◆ **EXERCISE GOAL**
Write back every line of the listing exactly, excluding images.

◆ **INFORMATION SHOWN**
= = =

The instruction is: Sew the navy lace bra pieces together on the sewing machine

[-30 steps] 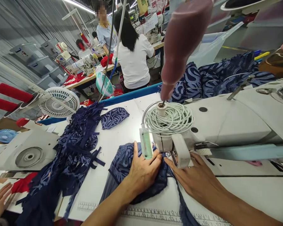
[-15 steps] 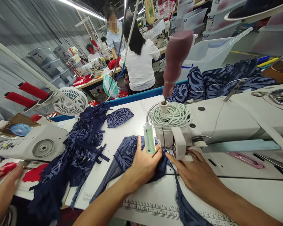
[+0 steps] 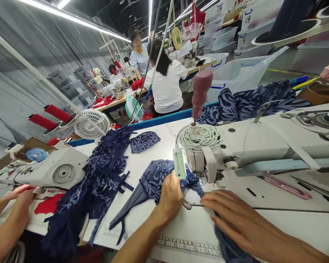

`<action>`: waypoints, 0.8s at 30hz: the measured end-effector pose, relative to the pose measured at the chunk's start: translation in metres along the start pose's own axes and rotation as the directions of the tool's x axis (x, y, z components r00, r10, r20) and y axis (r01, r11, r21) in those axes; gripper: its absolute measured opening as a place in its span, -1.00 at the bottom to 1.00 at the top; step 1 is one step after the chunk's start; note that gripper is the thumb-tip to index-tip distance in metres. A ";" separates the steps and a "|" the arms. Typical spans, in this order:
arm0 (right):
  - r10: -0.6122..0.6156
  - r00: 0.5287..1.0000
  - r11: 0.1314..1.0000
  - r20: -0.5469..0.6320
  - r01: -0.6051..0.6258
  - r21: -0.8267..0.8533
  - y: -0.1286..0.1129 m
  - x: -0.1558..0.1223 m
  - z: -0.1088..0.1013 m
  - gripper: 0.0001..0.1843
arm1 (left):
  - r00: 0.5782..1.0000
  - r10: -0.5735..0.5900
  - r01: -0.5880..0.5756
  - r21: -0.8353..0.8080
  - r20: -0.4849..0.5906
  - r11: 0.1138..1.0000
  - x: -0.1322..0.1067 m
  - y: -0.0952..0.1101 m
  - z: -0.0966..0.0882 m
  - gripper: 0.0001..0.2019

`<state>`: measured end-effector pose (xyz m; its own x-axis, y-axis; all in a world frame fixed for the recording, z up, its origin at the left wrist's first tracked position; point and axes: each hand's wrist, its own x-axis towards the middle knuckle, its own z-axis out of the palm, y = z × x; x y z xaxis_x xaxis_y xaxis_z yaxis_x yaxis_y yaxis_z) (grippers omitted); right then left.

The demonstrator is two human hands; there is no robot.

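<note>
A navy patterned garment piece (image 3: 156, 179) lies on the white sewing table, with its far edge at the sewing machine head (image 3: 199, 160). My left hand (image 3: 170, 195) is closed on the fabric, just left of the needle area and below a small lit lamp (image 3: 179, 162). My right hand (image 3: 235, 215) pinches the narrow gathered edge of the same navy fabric in front of the presser foot, thumb side hidden. From under this hand a navy strip (image 3: 230, 246) hangs toward the table's front edge. The needle itself is hard to make out.
A heap of navy scraps (image 3: 106, 175) and a loose patterned piece (image 3: 145, 141) lie to the left. Pink snips (image 3: 287, 187) and scissors (image 3: 318, 190) lie right. A co-worker's hands (image 3: 22, 201) handle red fabric at far left. Bundled navy pieces (image 3: 252, 98) sit behind the machine.
My right hand has moved away from the needle, toward me, pulling the fabric edge taut. My left hand has curled more tightly on the cloth. The head view has tilted up slightly.
</note>
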<state>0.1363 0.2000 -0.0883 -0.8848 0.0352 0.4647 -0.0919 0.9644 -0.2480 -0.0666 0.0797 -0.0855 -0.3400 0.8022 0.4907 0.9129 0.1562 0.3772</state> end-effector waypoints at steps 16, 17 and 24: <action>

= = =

◆ **ANSWER TO THIS EXERCISE**
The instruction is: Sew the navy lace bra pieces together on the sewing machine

[-30 steps] 
[-15 steps] 
[+0 steps] 

`<action>`: waypoints, 0.8s at 30hz: the measured end-effector pose, relative to the pose measured at the chunk's start: translation in metres along the start pose's own axes and rotation as the directions of the tool's x axis (x, y, z components r00, r10, r20) and y axis (r01, r11, r21) in those axes; gripper: its absolute measured opening as a place in its span, -1.00 at the bottom to 1.00 at the top; step 1 is one step after the chunk's start; note that gripper is the thumb-tip to index-tip distance in metres. A ";" separates the steps and a "|" the arms. Typical spans, in this order:
arm0 (right):
  - r10: -0.6122..0.6156
  - r00: 0.5287..1.0000
  - r11: 0.1314..1.0000
  - r20: -0.5469..0.6320
  - r01: -0.6051..0.6258
  - r21: -0.8267..0.8533
  - y: -0.1286..0.1129 m
  - x: -0.1558..0.1223 m
  - z: -0.1088..0.1013 m
  - gripper: 0.0001..0.1843
arm1 (left):
  - r00: 0.5782..1.0000
  - r10: -0.5735..0.5900
  - r01: -0.5880..0.5756
  - r21: -0.8353..0.8080
  - r20: -0.4849..0.5906
  - r11: 0.1138..1.0000
  - x: -0.1322..0.1067 m
  - y: -0.0952..0.1101 m
  - z: -0.0966..0.0882 m
  - gripper: 0.0001..0.2019

`<state>`: measured end-effector pose (xyz m; its own x-axis, y-axis; all in a world frame fixed for the recording, z up, its origin at the left wrist's first tracked position; point and axes: each hand's wrist, its own x-axis towards the middle knuckle, its own z-axis out of the palm, y = z × x; x y z xaxis_x xaxis_y xaxis_z yaxis_x yaxis_y yaxis_z) (grippers omitted); right then left.

The demonstrator is two human hands; there is no robot.

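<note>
A navy patterned garment piece (image 3: 156, 179) lies on the white sewing table, with its far edge at the sewing machine head (image 3: 199, 160). My left hand (image 3: 170, 195) is closed on the fabric, just left of the needle area and below a small lit lamp (image 3: 179, 162). My right hand (image 3: 235, 215) pinches the narrow gathered edge of the same navy fabric in front of the presser foot, thumb side hidden. From under this hand a navy strip (image 3: 230, 246) hangs toward the table's front edge. The needle itself is hard to make out.
A heap of navy scraps (image 3: 106, 175) and a loose patterned piece (image 3: 145, 141) lie to the left. Pink snips (image 3: 287, 187) and scissors (image 3: 318, 190) lie right. A co-worker's hands (image 3: 22, 201) handle red fabric at far left. Bundled navy pieces (image 3: 252, 98) sit behind the machine.
My right hand has moved away from the needle, toward me, pulling the fabric edge taut. My left hand has curled more tightly on the cloth. The head view has tilted up slightly.
</note>
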<state>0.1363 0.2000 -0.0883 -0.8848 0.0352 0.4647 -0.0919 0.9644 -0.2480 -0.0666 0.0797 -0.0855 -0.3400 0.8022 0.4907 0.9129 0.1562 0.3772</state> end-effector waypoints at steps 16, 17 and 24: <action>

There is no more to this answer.